- Your task -
Pull every line with "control" from the data below and copy it.

^^^^^^^^^^^^^^^^

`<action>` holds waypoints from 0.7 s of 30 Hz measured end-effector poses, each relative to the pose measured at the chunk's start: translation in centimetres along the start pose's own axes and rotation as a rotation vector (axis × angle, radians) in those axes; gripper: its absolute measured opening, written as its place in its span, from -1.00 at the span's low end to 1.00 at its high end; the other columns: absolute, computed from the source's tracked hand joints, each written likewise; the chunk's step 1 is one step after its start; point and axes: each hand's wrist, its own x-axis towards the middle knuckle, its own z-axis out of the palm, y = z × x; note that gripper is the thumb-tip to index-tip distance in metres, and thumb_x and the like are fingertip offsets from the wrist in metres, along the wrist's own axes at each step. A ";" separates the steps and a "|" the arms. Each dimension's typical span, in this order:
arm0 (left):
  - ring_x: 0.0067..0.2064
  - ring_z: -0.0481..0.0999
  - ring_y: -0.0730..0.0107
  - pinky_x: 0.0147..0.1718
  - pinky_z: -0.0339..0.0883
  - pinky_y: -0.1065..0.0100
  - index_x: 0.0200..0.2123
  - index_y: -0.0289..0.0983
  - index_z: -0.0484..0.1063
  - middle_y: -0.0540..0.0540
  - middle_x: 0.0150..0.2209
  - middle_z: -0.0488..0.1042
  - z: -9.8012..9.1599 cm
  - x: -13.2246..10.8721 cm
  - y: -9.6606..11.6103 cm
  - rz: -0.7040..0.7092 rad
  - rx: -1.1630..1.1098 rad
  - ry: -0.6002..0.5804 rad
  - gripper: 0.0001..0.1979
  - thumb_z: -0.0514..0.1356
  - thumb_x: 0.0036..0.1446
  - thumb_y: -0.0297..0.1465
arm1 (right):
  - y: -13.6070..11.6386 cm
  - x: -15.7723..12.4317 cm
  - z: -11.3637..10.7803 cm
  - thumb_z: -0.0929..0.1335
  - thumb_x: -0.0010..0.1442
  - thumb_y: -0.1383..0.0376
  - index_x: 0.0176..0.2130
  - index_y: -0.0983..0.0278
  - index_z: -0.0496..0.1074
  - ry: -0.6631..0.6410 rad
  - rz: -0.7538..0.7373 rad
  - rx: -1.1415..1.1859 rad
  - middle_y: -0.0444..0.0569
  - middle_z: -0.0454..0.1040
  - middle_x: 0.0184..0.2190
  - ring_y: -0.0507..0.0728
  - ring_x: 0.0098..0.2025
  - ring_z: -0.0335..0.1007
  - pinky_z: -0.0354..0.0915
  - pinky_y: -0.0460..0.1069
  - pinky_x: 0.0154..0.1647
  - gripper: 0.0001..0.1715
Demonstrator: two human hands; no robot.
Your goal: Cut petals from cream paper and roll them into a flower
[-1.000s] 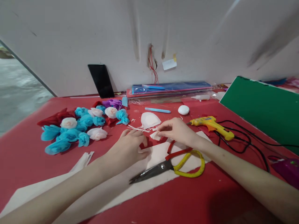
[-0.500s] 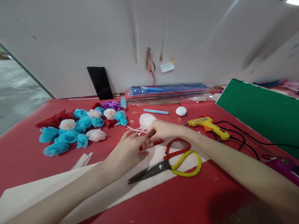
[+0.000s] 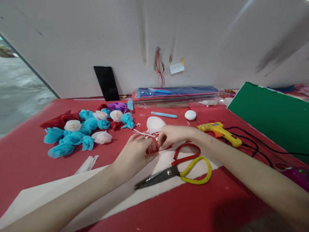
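My left hand [image 3: 135,154] and my right hand [image 3: 171,136] meet at the middle of the red table [image 3: 29,151], fingers pinched together around a small red paper piece [image 3: 154,149]. Both hands rest over a long white paper sheet [image 3: 72,190]. Scissors [image 3: 177,169] with one red and one yellow handle lie on that sheet, just right of my hands. A stack of white round paper pieces [image 3: 154,124] sits just behind my right hand.
Blue, white, red and purple paper flowers [image 3: 79,132] lie at the left. A yellow glue gun [image 3: 219,130] with black cable lies right, by a green board [image 3: 272,112]. Coloured paper packs [image 3: 177,91], a phone [image 3: 106,83], a blue pen [image 3: 163,114] and a white disc [image 3: 190,115] sit at the back.
My right hand moved left from the white scrap to meet my left hand, and both now pinch the small red piece. The scissors stayed in place.
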 end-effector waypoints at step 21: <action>-0.30 0.39 0.24 -0.26 0.05 0.24 -0.57 -0.25 0.25 0.01 -0.46 0.45 0.1 0.1 0.7 -0.091 0.036 -0.002 -0.82 0.14 0.03 -0.36 | 2.3 3.6 -3.9 0.29 0.21 0.27 -0.05 0.33 0.32 0.433 -0.039 -0.339 0.04 0.34 -0.03 0.18 -0.04 0.31 0.27 0.18 -0.06 -0.69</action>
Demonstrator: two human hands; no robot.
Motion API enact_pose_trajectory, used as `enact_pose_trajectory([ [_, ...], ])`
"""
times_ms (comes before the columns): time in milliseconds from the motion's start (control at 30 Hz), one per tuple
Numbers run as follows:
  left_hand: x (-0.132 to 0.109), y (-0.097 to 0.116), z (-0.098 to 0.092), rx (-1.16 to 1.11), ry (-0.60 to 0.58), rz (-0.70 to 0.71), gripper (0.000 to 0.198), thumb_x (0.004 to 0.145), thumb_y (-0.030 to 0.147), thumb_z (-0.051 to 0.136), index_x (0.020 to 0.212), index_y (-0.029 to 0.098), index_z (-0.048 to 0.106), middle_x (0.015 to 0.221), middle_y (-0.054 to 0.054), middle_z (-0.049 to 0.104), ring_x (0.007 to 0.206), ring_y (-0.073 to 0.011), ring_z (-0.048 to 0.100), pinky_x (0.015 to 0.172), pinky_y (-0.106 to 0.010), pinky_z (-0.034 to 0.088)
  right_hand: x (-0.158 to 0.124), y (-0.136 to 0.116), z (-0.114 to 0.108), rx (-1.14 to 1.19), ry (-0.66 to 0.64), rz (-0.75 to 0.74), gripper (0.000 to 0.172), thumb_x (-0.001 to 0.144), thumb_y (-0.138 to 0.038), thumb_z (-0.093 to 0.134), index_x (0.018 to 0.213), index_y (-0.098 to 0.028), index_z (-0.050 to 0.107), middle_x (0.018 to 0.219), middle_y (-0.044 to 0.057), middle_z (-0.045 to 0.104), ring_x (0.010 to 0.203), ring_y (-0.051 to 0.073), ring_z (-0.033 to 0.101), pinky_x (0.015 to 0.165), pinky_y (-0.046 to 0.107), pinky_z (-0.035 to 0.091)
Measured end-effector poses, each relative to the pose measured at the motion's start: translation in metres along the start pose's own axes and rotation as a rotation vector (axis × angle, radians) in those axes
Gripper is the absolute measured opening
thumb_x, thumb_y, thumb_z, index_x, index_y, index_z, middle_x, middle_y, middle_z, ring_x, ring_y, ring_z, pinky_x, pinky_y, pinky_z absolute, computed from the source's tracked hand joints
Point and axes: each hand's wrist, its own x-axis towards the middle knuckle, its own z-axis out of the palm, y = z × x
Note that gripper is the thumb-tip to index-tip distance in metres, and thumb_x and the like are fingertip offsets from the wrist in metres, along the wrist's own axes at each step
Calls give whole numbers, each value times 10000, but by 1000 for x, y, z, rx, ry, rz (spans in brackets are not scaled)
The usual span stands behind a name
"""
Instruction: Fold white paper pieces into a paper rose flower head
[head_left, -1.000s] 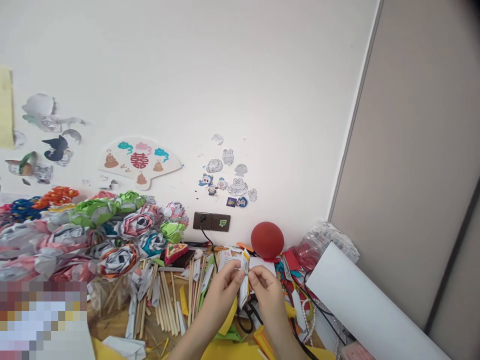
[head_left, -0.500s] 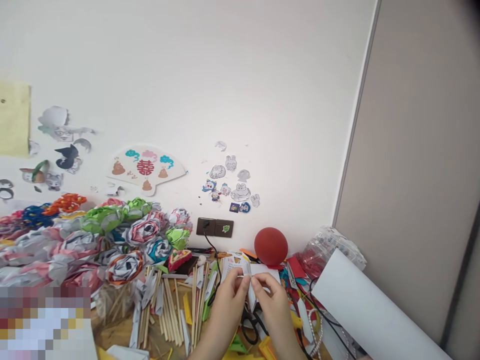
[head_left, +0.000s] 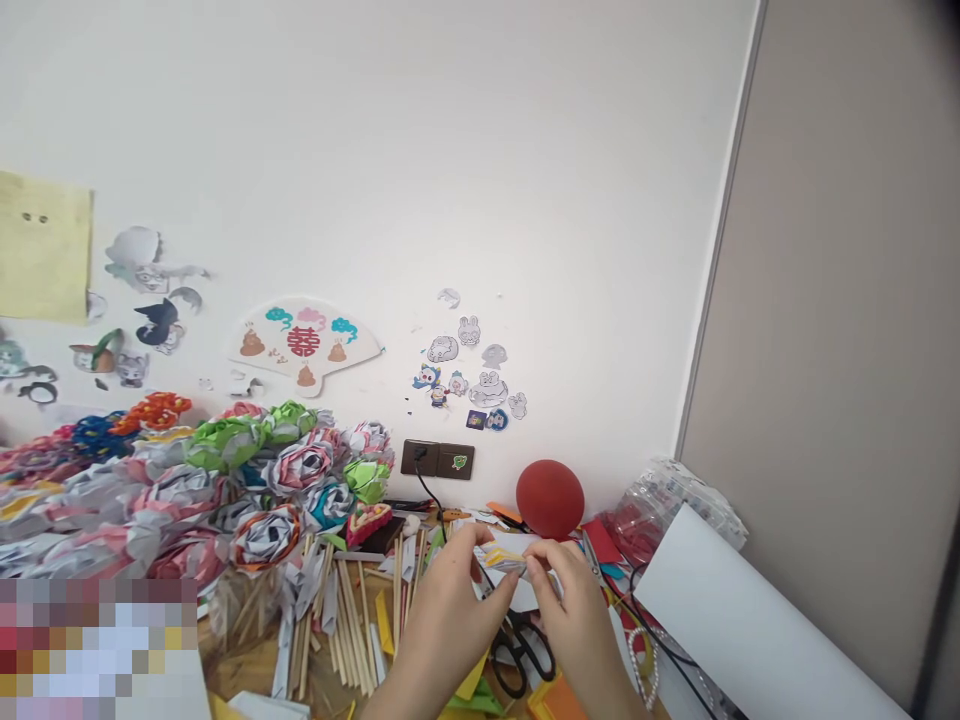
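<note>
My left hand point(head_left: 454, 607) and right hand point(head_left: 574, 597) pinched folded paper point(head_left: 507, 557) by its edges over scissors point(head_left: 516, 648), wooden sticks point(head_left: 350, 630) narrowing the room leftward, a red balloon point(head_left: 550, 498) beyond.

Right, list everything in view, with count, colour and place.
Folded paper: one, white and yellow, centre
Table: one, brown, below
Paper flowers: many, mixed colours, left
Wooden sticks: many, pale, centre left
Scissors: one black-handled pair, lower centre
Paper scraps: many, mixed colours, table
Round object: one, red, near wall
Plastic bagging: some, clear, right
Roll: one, white, right
Outlet plates: two, dark brown, wall
Cables: some, black, centre and right
Fan cutout: one, white, wall
Small cutouts: many, mixed colours, wall
Sheet: one, yellow, wall
Panel: one, grey, right
Left hand: one, holding folded paper
Right hand: one, holding folded paper
</note>
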Motion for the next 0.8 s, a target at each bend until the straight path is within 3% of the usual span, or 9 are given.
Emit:
enact_pose_trajectory([
  [100,-4,7,-6,136,39,126,300,733,398,589,984,232,574,938,-77,632,862,-263,558,729,-329,395,0,-4,-3,-78,-18,-141,208,886,-234,380,732,-205,517,729,26,552,733,193,494,666,293,386],
  [200,-7,14,-10,290,-77,200,201,821,355,469,822,217,615,832,-77,635,792,-246,563,692,-317,375,-1,-5,-5,-112,-15,-198,227,899,-218,366,701,-202,474,700,16,515,703,182,468,634,285,366],
  [267,-8,17,-11,384,-169,186,241,849,313,412,713,207,580,745,-51,615,711,-212,555,632,-289,363,-1,-4,-5,-108,-2,-214,225,901,-220,369,694,-202,455,694,12,499,697,180,464,624,281,362],
  [400,-8,17,-11,394,-252,106,195,860,274,387,735,206,520,755,-20,618,695,-177,565,587,-242,363,-2,-2,-5,-52,-51,-242,177,896,-235,400,731,-205,456,728,9,508,712,177,482,617,271,370],
  [567,-6,15,-9,425,-273,82,219,873,232,349,758,202,533,775,-29,638,716,-181,584,612,-250,381,-3,1,-1,-62,-114,-176,101,884,-214,420,819,-213,498,790,18,561,750,187,525,636,271,391],
  [800,-9,15,-2,461,-259,130,124,821,156,428,754,184,529,794,-44,640,734,-187,584,617,-253,392,-5,3,8,-114,-69,-142,274,897,-228,347,646,-197,451,669,21,516,667,192,505,600,284,379],
])
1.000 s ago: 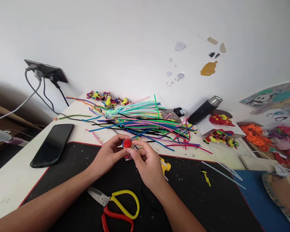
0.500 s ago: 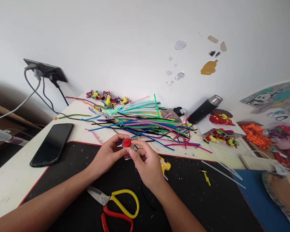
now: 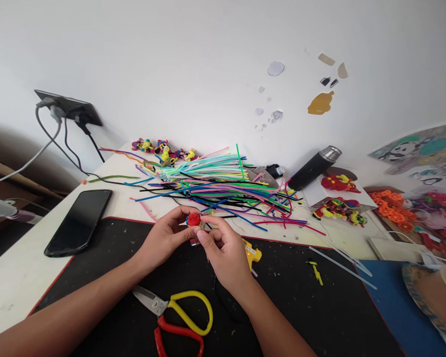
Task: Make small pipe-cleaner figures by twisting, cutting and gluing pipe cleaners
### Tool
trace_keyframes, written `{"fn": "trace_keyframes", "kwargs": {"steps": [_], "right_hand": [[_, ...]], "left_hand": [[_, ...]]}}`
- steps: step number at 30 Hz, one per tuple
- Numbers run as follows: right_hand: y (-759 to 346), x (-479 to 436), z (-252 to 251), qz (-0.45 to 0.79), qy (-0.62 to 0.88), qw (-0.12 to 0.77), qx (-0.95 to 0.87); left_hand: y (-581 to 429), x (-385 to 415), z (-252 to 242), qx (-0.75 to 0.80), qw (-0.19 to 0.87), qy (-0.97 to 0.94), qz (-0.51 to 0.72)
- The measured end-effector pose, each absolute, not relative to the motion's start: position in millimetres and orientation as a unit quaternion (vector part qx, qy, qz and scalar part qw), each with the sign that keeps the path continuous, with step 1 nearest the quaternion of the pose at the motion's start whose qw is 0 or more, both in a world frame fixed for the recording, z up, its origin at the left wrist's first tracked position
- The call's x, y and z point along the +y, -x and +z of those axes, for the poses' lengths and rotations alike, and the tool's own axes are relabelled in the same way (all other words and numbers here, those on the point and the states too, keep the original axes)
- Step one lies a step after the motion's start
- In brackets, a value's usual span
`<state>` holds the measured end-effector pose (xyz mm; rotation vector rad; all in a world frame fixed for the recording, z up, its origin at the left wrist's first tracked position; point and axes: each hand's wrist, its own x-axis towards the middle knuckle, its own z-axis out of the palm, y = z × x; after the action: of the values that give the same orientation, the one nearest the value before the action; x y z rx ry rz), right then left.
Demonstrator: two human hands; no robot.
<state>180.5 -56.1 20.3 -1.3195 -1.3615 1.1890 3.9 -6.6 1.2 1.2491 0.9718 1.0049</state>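
Observation:
Between my hands, above the far part of the black mat (image 3: 122, 307), is a small pipe-cleaner figure (image 3: 193, 219) with a round red top and a bit of blue at its side. My left hand (image 3: 167, 234) is closed on it, thumb and fingers gripping from the left. From the other side my right hand (image 3: 226, 248) pinches it with thumb and forefinger. Fingers cover most of the figure's lower part. A yellow glue gun (image 3: 252, 253) lies partly behind my right hand. Scissors (image 3: 161, 310) with one yellow and one red handle lie nearer me.
Loose pipe cleaners (image 3: 208, 173) are heaped along the wall, with finished figures (image 3: 163, 151) behind. A phone (image 3: 79, 223) lies at left. At right are a black flask (image 3: 315, 168), clear glue sticks (image 3: 344, 267) and a yellow-green scrap (image 3: 315, 272).
Almost nothing differs. The whole view has shifted very slightly, and both hands keep the same hold on the figure.

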Motion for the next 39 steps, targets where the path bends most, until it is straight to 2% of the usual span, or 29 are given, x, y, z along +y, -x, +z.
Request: {"fn": "trace_keyframes", "kwargs": {"steps": [39], "right_hand": [[-182.0, -57.2, 15.7, 0.469, 0.534, 0.42, -0.564]], "left_hand": [[-5.1, -5.9, -0.8, 0.422, 0.595, -0.528, 0.435]]}}
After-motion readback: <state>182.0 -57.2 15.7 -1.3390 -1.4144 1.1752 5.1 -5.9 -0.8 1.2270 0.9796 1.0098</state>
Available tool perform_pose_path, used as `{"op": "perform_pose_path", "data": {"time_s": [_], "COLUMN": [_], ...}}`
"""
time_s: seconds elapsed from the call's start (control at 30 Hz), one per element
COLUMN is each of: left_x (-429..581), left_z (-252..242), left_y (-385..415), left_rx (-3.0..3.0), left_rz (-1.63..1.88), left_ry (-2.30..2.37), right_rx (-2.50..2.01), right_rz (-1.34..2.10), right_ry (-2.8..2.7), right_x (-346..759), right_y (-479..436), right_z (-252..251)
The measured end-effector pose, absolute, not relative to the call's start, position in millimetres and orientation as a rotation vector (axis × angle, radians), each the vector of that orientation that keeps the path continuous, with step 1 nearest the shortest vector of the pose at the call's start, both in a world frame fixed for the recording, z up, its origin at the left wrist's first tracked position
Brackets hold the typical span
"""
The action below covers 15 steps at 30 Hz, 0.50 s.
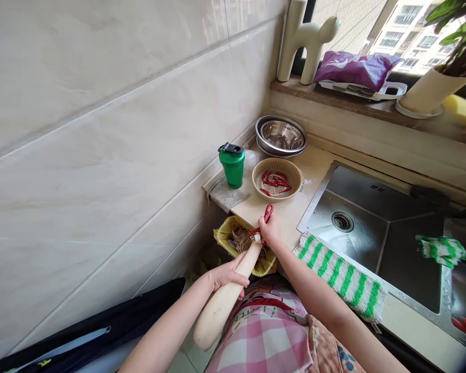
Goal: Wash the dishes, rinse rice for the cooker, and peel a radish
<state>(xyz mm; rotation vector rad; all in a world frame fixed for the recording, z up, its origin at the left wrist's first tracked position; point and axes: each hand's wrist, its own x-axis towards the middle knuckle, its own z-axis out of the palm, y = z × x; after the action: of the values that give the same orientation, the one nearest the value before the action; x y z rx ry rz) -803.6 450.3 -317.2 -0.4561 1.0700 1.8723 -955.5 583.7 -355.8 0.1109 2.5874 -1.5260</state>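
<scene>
A long pale peeled vegetable [217, 311] slants up from the lower middle of the head view, and my left hand [230, 276] is wrapped round its middle. My right hand [270, 229] is closed on a red peeler [269, 211], whose head touches the vegetable's far tip, with a bit of pale peel at the blade. Under that tip is a bin with a yellow liner [225, 231], holding pale peelings [241, 240].
Behind the bin, the counter holds a green cup [233, 168], a beige basket [256, 186] of red chillies [275, 180] and metal bowls [281, 135]. Right are a steel sink [357, 254] and a green-striped cloth [341, 274]. A tiled wall [120, 155] bounds the left.
</scene>
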Motion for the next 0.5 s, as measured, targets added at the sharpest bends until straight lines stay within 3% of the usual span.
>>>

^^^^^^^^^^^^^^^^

- Reply -
times_ms (comes before the columns): time in milliseconds from the motion's start (control at 30 Hz), one per tuple
time_s: seconds elapsed from the call's start (control at 30 Hz), one per element

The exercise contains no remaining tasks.